(Dataset items)

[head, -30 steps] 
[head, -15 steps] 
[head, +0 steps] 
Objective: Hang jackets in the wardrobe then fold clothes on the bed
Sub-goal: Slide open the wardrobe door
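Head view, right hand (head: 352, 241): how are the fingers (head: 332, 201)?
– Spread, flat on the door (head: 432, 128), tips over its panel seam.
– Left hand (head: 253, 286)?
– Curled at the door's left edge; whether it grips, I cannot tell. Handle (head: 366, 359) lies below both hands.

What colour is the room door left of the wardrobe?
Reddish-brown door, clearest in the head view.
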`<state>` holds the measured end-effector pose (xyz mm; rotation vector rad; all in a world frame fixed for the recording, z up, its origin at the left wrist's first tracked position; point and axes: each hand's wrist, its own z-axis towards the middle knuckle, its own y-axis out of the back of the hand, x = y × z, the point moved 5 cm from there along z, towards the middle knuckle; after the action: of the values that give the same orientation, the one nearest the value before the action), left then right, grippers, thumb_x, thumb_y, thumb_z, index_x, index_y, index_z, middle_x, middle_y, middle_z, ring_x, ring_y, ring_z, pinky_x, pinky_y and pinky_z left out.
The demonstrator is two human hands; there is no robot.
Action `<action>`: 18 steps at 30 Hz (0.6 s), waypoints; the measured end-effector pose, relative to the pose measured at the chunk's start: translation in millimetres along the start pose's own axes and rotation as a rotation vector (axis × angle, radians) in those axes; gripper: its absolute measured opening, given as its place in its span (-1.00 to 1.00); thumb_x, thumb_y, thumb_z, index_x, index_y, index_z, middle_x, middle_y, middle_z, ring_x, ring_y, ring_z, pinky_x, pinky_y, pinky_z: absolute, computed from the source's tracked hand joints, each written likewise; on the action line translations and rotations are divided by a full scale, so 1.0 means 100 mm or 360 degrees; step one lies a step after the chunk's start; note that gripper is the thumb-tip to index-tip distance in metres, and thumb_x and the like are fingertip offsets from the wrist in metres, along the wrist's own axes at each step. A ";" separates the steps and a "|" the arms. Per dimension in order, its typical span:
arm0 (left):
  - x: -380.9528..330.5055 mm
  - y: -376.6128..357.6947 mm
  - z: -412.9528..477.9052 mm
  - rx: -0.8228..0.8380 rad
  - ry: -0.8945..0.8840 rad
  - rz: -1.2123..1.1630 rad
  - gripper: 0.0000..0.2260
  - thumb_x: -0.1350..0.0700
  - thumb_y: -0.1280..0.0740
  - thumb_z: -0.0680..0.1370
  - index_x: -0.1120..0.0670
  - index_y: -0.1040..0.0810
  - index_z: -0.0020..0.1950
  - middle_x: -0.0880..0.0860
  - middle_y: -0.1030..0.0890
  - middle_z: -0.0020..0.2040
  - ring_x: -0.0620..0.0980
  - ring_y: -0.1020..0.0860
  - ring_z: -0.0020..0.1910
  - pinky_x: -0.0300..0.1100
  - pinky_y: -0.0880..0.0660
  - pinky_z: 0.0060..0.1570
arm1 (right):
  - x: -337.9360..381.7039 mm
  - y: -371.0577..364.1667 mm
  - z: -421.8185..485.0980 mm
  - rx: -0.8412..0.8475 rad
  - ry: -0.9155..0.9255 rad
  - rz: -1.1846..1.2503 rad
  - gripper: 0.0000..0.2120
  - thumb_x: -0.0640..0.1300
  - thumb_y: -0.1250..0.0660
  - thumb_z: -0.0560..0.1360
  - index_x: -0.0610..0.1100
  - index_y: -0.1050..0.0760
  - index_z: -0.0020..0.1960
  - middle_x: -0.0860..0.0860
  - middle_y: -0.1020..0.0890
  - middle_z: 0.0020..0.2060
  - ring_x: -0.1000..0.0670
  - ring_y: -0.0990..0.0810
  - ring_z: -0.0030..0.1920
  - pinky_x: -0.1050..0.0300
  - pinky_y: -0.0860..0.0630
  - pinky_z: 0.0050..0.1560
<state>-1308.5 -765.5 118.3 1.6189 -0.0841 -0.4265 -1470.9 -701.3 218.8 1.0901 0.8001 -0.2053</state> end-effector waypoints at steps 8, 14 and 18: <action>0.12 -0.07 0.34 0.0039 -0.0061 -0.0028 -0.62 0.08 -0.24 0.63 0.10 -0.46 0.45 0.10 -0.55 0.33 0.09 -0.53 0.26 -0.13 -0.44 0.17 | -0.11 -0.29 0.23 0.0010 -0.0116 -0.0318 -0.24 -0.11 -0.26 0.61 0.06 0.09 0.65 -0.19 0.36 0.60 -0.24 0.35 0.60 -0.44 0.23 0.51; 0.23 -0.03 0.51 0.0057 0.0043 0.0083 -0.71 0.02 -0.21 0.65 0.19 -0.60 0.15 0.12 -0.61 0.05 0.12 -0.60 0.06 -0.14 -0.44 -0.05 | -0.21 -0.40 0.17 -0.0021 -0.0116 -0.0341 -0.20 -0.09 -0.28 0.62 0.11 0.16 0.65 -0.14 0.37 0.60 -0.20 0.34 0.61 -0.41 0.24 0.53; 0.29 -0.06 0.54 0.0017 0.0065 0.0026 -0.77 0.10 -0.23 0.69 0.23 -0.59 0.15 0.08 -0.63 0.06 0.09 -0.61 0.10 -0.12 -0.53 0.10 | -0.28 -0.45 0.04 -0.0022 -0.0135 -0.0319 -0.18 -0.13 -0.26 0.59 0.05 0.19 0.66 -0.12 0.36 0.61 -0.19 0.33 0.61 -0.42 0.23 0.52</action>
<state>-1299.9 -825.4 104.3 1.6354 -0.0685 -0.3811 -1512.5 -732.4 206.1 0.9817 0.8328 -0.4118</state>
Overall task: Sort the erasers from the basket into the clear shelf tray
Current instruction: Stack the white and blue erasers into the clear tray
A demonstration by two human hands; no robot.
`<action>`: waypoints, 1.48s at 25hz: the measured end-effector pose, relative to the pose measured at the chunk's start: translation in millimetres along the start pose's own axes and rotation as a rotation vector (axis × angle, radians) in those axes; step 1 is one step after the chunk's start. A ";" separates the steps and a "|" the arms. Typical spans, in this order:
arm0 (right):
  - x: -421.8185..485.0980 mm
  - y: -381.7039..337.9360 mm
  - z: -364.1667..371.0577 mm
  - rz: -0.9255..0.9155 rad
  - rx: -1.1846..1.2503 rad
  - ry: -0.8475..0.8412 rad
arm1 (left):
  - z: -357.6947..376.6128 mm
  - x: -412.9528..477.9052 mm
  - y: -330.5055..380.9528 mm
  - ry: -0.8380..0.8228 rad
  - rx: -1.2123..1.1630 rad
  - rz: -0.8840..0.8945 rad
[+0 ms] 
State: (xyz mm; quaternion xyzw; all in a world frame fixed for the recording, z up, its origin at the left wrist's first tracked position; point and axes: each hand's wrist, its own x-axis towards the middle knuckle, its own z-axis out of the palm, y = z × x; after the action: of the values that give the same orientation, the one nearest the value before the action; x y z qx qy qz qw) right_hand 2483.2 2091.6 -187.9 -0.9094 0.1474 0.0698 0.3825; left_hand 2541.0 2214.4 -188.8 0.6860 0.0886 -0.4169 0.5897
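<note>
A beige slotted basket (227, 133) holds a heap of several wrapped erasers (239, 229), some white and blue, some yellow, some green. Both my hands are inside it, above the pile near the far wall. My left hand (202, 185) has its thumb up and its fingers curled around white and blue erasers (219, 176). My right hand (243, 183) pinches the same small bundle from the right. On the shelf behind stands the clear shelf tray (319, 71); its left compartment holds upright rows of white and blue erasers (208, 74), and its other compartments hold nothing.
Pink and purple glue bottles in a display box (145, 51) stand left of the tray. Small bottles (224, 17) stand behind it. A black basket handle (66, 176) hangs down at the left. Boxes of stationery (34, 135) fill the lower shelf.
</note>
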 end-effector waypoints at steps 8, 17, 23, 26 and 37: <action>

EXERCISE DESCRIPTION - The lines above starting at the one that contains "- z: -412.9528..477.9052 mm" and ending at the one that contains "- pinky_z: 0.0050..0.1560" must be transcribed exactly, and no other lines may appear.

EXPECTED ANSWER -
  - z: -412.9528..477.9052 mm
  - rx: -0.8228..0.8380 rad
  - ry: -0.8945..0.8840 rad
  - rz: -1.2123..1.1630 rad
  - gripper: 0.0000..0.2260
  - thumb_x: -0.1350..0.0700
  - thumb_y: -0.1280..0.0740
  - thumb_z: -0.0680..0.1370
  - index_x: -0.1120..0.0670
  - index_y: -0.1040..0.0810
  - index_z: -0.0020..0.1950
  - middle_x: -0.0880..0.0860
  - middle_y: -0.1030..0.0890
  - middle_z: -0.0020..0.2040
  - ring_x: -0.0620..0.0980
  - ring_y: -0.1020..0.0860
  - ring_z: -0.0020..0.1910
  - pinky_x: -0.0300..0.1100
  - pinky_y: -0.0880..0.0660
  - pinky_z: 0.0060..0.1570
arm1 (right):
  - x: -337.9360..381.7039 mm
  - y: -371.0577..364.1667 mm
  - z: -421.8185..485.0980 mm
  - rx: -0.8412..0.8475 rad
  - ry: -0.9155..0.9255 rad
  - rz: -1.1846..1.2503 rad
  - gripper: 0.0000..0.2120
  - thumb_x: -0.0640..0.1300
  - thumb_y: -0.1250..0.0660
  - thumb_z: -0.0560..0.1360
  - index_x: -0.0610..0.1100
  - index_y: -0.1050..0.0760
  - index_z: -0.0020..0.1960
  - middle_x: -0.0860..0.0860
  - middle_y: -0.1020..0.0890
  - middle_z: 0.0020..0.2060
  - ring_x: -0.1000..0.0670
  - ring_y: -0.0990..0.0810
  - ring_z: -0.0030..0.1920
  - pinky_x: -0.1050..0.0300
  - pinky_y: -0.0860..0.0630
  - pinky_z: 0.0050..0.1560

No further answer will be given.